On the most frightening day of his life, Jim Alley ended up at the right place for a miracle.
The genial man with an “in-control” attitude woke up one morning in July 2019 at his home in Seagrove, North Carolina, in wrenching pain.
“I felt like I’d been shot in my stomach, or like somebody was twisting a knife in me,” remembers Jim, now retired after a career spent in building maintenance in Charlotte.
He wound up at Wake Forest Baptist Health High Point Medical Center. The people he met here saved his life.
First, Jim’s wife, Pam, rushed him to the nearest emergency room, where his heart stopped. Doctors there resuscitated him with CPR, and they transported him directly to the cardiac catheterization lab at High Point Medical Center and its Congdon Heart and Vascular Center.
At the cath lab, doctors administered a paralytic and lowered his body temperature to preserve his internal organs and protect his brain and heart.
“We were all quite worried about him surviving his visit to our cath lab,” says cardiologist Dr. Steve C. Rohrbeck, who worked with the medical team to insert two stents to open Jim’s blocked artery, restore blood flow and stabilize his heart rhythm.
“From the time they took him to the cath lab, we didn’t know if he was going to live or die, and if he lived, whether he would have brain function,” Pam says.
Jim was under anesthesia for 24 hours. At some point during his care, he says he had what he describes as an out-of-body experience.
“I went into another reality where I was on the way to heaven, in a gray haze around a bright light,” he says. “Then something or somebody got me to turn around, said to go back—I did. I believe that’s when I went back to my body.
“I feel like I was given extra time for a reason. I feel the meaning behind the whole thing is to tell others there is a place where you go. People need hope, to know that there is another place where you go.”

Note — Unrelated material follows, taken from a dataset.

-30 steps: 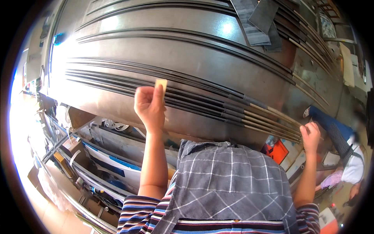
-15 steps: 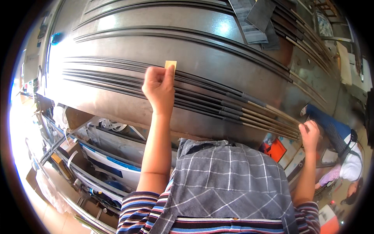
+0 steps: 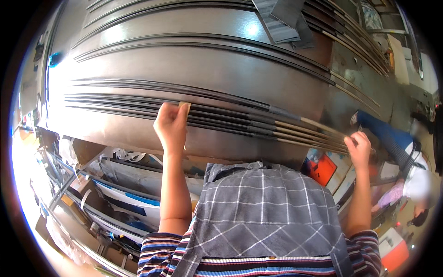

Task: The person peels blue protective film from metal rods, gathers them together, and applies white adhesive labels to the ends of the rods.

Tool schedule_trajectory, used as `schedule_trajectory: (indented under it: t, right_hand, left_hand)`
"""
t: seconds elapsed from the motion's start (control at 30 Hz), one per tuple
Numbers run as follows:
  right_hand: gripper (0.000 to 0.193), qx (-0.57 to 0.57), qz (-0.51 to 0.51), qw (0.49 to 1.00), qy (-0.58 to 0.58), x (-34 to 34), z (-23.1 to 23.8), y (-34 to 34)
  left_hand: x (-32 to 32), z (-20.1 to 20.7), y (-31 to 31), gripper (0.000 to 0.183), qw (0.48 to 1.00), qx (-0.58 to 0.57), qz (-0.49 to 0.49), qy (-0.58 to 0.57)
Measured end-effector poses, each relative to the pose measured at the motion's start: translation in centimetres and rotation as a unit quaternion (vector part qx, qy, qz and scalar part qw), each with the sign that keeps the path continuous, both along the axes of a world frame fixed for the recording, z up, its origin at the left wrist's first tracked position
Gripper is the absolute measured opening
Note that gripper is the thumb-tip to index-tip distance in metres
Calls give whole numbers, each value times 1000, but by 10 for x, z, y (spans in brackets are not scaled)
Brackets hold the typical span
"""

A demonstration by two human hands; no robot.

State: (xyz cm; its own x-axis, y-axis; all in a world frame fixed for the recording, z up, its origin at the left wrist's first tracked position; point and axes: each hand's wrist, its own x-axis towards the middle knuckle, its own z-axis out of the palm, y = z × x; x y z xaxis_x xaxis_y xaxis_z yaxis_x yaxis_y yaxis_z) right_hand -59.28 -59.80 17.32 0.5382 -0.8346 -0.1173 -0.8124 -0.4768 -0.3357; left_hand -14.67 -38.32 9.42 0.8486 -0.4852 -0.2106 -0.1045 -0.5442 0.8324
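My left hand (image 3: 170, 127) is closed, thumb against fingers, on a small flat tan piece (image 3: 185, 105), perhaps card or sandpaper. It lies over a nearby bundle of long thin dark rods (image 3: 221, 117); whether the piece presses on them is hard to see. These rods end in tan lengths (image 3: 309, 135) at the right, with grey sleeve-like bands where the colours meet. At those tan ends my right hand (image 3: 358, 145) is closed, with thumb and fingertips pinching them. The exact tips are hidden behind the fingers.
More dark rods (image 3: 198, 40) lie across the metal table (image 3: 161, 62). Grey flat sheets (image 3: 281, 21) are stacked at the far side. Below the near edge, a rack (image 3: 134, 177) holds boards and bags. An orange item (image 3: 323, 169) and another person in blue (image 3: 387, 131) are at the right.
My left hand has come nearer to me with the tan piece, from the farther rods to the nearer ones. My right hand stays at the tan ends. The whole view has shifted slightly.
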Motion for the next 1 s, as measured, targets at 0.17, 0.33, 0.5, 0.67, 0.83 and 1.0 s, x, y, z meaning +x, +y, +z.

When he awoke, he had a nickname.
“They called Jimmy ‘Miracle Man,’” Pam says.
After his release from the hospital, he was cared for in cardiac rehabilitation because he had lost significant muscular strength and his left side was weak from a mild stroke. He goes to cardiac rehab three days a week, follows a cardiac diet and has been given an exercise regimen to do on his own.

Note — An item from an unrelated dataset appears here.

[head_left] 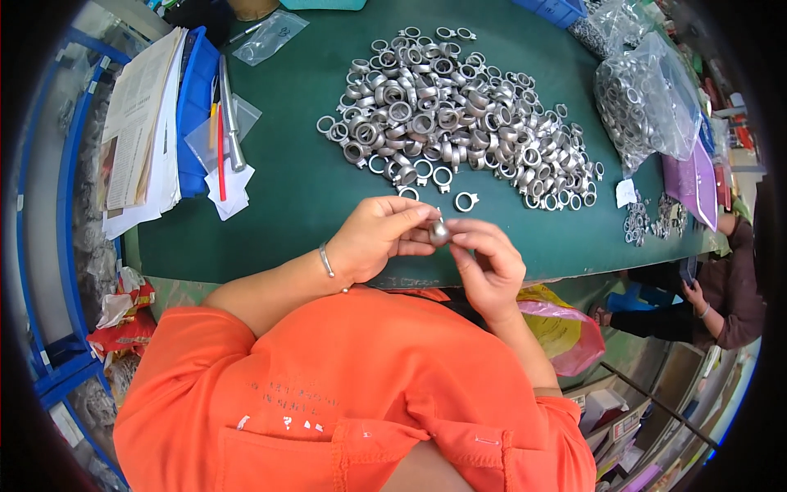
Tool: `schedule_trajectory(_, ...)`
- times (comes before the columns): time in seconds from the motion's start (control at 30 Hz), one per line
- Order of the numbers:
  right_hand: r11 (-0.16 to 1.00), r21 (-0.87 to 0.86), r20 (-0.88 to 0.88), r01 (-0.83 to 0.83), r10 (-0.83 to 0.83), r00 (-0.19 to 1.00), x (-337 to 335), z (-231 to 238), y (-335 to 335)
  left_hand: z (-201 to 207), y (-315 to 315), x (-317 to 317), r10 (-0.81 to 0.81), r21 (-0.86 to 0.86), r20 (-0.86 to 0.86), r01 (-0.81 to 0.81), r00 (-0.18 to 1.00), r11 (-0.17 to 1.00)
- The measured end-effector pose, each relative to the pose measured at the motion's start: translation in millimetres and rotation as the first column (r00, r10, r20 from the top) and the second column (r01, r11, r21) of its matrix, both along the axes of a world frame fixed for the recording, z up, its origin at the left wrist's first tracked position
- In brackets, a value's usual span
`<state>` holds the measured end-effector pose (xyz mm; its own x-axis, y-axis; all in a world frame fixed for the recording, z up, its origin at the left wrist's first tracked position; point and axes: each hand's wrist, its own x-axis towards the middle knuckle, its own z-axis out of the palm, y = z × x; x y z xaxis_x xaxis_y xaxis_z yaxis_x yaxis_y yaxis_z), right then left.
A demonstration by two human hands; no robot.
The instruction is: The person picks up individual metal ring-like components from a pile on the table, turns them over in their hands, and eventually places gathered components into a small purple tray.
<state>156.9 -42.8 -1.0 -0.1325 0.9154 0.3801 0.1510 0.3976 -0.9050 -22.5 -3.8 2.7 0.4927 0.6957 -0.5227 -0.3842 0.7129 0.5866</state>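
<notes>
A metallic ring [440, 235] sits just below the centre of the frame, pinched between the thumb and fingers of the left hand [373, 239]. The right hand's [492, 264] bent fingertips meet the ring's right side; whether they grip it too, I cannot tell. Just above, a loose ring [466, 202] lies on the green table [270, 184], near a large heap of similar rings [443, 111] spreading across the upper middle. A clear bag [639, 111] of rings stands at upper right. At upper left, papers [139, 123] lie beside a blue tray [193, 156].
</notes>
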Motion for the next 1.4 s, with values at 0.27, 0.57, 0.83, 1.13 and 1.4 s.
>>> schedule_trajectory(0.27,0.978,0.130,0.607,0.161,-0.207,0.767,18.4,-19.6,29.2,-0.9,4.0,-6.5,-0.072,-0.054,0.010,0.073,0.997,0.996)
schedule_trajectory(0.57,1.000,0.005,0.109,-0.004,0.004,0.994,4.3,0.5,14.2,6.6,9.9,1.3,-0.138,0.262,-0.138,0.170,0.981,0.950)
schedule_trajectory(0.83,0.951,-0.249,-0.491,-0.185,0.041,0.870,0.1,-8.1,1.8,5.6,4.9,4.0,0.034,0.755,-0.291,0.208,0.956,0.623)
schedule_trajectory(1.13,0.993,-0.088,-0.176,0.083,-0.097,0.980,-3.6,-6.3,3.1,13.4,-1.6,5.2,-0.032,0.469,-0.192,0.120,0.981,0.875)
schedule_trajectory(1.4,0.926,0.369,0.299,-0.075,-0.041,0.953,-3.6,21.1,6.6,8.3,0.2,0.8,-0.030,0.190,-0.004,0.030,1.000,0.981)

The Alleys, along with their two daughters, four grandchildren and many friends, are thankful every day for the expertise and compassion of High Point Medical Center and Wake Forest Baptist Health’s state-of-the-art cardiac rehabilitation programs. Access to outstanding heart and vascular care nearby and the dedicated efforts of a skilled team made the difference for Jim.
“The doctors say I can do anything I want to do now, but I’m not sure we’ll be riding the motorcycle,” says Jim, proud owner of a Harley-Davidson.
“As health caregivers, we sometimes feel the things we do are routine,” Dr. Rohrbeck says. “But this is one case where we can truly say that without excellent care at all stages of his illness, Jim Alley certainly would not have survived.”